##### Provided entries #####

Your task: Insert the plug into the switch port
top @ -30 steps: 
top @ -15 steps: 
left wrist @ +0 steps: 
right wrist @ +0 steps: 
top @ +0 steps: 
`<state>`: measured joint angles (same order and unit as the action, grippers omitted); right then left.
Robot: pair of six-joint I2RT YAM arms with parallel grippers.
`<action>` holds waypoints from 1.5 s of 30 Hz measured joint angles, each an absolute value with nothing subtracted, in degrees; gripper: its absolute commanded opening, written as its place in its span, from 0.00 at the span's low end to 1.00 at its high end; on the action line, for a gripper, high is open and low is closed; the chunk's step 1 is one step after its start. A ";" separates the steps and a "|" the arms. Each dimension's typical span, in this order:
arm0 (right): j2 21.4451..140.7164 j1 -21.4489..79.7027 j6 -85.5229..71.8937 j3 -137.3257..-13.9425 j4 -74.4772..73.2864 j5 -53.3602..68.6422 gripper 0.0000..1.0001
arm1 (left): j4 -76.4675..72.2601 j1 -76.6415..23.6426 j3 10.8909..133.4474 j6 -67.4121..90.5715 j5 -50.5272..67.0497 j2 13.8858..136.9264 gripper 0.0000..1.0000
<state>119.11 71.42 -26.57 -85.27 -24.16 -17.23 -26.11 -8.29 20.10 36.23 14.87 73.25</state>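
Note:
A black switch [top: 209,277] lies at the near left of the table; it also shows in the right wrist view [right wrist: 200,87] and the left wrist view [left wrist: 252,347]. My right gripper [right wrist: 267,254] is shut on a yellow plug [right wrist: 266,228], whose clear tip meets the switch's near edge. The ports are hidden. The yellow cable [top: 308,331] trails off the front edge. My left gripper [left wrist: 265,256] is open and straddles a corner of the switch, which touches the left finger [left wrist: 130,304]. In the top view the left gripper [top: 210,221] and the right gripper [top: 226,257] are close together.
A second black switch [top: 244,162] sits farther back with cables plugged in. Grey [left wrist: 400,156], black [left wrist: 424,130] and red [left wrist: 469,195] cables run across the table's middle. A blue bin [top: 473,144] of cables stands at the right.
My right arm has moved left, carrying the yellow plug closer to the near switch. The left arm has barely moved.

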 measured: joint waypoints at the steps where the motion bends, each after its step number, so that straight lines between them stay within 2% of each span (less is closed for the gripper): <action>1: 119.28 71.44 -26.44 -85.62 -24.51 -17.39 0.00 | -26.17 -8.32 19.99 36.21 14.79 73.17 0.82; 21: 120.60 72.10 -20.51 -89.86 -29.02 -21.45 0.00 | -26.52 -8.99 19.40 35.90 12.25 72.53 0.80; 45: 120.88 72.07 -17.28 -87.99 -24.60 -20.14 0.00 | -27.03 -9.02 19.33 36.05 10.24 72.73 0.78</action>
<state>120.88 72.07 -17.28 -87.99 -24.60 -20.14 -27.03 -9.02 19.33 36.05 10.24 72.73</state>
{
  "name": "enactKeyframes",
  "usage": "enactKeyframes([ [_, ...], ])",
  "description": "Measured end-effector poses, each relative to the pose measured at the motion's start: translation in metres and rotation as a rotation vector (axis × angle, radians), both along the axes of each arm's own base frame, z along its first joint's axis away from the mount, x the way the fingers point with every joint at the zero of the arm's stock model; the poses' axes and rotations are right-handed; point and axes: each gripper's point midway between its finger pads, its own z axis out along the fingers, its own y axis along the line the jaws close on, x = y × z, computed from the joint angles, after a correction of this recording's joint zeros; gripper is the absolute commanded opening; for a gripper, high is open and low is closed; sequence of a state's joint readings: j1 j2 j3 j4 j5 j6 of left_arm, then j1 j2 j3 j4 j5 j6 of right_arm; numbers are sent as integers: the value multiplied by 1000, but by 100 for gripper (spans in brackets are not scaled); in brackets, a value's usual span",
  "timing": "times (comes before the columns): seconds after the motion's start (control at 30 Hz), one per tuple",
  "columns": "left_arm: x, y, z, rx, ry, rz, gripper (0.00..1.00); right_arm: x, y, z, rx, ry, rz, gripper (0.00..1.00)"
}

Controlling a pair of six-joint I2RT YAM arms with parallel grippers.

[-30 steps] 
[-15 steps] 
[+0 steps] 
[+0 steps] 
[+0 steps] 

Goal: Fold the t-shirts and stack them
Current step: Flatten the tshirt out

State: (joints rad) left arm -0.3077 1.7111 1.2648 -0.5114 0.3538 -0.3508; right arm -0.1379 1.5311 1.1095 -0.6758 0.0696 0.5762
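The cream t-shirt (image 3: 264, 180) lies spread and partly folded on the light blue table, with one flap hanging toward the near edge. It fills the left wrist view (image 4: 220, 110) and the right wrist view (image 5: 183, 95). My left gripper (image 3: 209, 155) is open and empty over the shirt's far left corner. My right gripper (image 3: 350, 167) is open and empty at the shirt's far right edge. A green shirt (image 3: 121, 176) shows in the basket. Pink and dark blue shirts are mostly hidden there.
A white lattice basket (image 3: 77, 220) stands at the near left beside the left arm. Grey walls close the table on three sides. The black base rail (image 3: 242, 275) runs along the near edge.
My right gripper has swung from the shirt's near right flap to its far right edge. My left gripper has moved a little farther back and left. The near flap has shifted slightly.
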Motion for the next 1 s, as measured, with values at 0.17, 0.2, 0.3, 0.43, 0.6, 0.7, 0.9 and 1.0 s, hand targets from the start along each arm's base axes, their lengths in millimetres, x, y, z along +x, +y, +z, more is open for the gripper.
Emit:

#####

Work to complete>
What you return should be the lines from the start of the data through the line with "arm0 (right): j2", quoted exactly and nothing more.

Answer section>
Your task: Insert the plug into the switch port
top @ -30 steps: 
top @ -15 steps: 
left wrist @ +0 steps: 
right wrist @ +0 steps: 
top @ +0 steps: 
`<state>`: measured joint angles (same order and unit as the action, grippers omitted); right then left.
Robot: pair of six-joint I2RT YAM arms with parallel grippers.
`<action>` holds waypoints from 1.5 s of 30 Hz measured joint angles, each an absolute value with nothing subtracted, in degrees; gripper: its absolute commanded opening, written as its place in its span, from 0.00 at the span's low end to 1.00 at its high end; on the action line, for a gripper, high is open and low is closed; the chunk's step 1 is one step after its start. A ";" separates the steps and a "|" the arms. Each dimension's typical span, in this order:
arm0 (right): j2 21.4451..140.7164 j1 -21.4489..79.7027 j6 -85.5229..71.8937 j3 -137.3257..-13.9425 j4 -74.4772..73.2864 j5 -53.3602..68.6422 gripper 0.0000..1.0001

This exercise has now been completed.